**TASK ITEM**
Everything from the line with "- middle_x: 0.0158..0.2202" to the end of the data below must be returned exactly as it is, and nothing besides.

**INPUT DATA**
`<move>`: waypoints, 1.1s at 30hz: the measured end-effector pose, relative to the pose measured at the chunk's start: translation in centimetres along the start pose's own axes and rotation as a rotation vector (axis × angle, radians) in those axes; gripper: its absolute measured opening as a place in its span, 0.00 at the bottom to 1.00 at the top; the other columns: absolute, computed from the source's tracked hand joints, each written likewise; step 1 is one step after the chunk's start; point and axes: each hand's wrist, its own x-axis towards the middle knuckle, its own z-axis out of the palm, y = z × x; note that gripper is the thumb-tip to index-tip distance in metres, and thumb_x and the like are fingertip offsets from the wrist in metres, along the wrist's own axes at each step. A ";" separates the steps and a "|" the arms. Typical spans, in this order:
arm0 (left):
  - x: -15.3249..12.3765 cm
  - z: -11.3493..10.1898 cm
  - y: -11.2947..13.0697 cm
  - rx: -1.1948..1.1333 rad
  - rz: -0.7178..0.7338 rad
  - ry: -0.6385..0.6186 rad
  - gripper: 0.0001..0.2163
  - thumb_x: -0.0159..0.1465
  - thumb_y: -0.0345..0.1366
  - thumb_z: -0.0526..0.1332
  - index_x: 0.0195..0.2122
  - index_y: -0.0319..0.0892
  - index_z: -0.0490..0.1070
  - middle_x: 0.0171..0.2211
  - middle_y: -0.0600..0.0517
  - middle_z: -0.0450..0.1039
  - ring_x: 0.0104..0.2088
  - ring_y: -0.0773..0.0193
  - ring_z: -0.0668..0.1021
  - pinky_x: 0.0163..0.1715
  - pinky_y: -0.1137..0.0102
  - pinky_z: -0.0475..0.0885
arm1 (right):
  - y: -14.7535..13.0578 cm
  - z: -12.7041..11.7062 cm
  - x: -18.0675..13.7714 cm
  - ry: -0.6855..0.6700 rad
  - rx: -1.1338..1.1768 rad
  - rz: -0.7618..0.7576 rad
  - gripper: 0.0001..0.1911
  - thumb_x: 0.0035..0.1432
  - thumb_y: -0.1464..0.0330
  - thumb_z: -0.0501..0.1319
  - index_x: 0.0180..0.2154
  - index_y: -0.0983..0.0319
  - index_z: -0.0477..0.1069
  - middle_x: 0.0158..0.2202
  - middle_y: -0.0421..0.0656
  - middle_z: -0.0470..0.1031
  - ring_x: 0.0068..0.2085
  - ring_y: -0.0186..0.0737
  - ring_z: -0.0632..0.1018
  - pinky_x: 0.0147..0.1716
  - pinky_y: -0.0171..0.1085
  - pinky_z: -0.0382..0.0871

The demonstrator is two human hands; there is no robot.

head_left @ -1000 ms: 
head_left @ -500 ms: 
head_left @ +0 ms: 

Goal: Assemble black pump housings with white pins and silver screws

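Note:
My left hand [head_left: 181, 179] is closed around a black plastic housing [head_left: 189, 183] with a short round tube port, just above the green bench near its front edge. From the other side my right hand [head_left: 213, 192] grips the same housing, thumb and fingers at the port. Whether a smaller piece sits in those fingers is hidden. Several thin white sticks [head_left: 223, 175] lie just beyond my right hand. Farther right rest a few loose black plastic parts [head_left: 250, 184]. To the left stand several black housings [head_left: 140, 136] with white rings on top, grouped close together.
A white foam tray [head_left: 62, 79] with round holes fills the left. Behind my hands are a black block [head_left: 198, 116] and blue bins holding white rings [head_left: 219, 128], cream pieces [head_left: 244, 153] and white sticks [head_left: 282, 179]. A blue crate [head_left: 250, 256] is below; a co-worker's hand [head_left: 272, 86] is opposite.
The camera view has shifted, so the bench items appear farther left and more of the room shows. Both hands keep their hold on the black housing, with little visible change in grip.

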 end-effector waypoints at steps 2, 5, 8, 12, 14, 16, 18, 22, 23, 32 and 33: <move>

**RESPONSE**
  - middle_x: 0.0158..0.2202
  - middle_y: -0.0421..0.0656
  - middle_z: -0.0470..0.1031
  - ring_x: 0.0068..0.2085
  - ring_y: -0.0186..0.0737
  - ring_z: -0.0632..0.1018
  - pinky_x: 0.0147..0.1716
  - pinky_y: -0.0171..0.1085
  - pinky_z: -0.0382..0.0871

The demonstrator is two human hands; there is no robot.

head_left @ -1000 ms: 
head_left @ -500 ms: 
head_left @ +0 ms: 

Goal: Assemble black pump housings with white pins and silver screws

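Note:
My left hand [head_left: 181, 179] is closed around a black plastic housing [head_left: 189, 183] with a short round tube port, just above the green bench near its front edge. From the other side my right hand [head_left: 213, 192] grips the same housing, thumb and fingers at the port. Whether a smaller piece sits in those fingers is hidden. Several thin white sticks [head_left: 223, 175] lie just beyond my right hand. Farther right rest a few loose black plastic parts [head_left: 250, 184]. To the left stand several black housings [head_left: 140, 136] with white rings on top, grouped close together.
A white foam tray [head_left: 62, 79] with round holes fills the left. Behind my hands are a black block [head_left: 198, 116] and blue bins holding white rings [head_left: 219, 128], cream pieces [head_left: 244, 153] and white sticks [head_left: 282, 179]. A blue crate [head_left: 250, 256] is below; a co-worker's hand [head_left: 272, 86] is opposite.
The camera view has shifted, so the bench items appear farther left and more of the room shows. Both hands keep their hold on the black housing, with little visible change in grip.
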
 end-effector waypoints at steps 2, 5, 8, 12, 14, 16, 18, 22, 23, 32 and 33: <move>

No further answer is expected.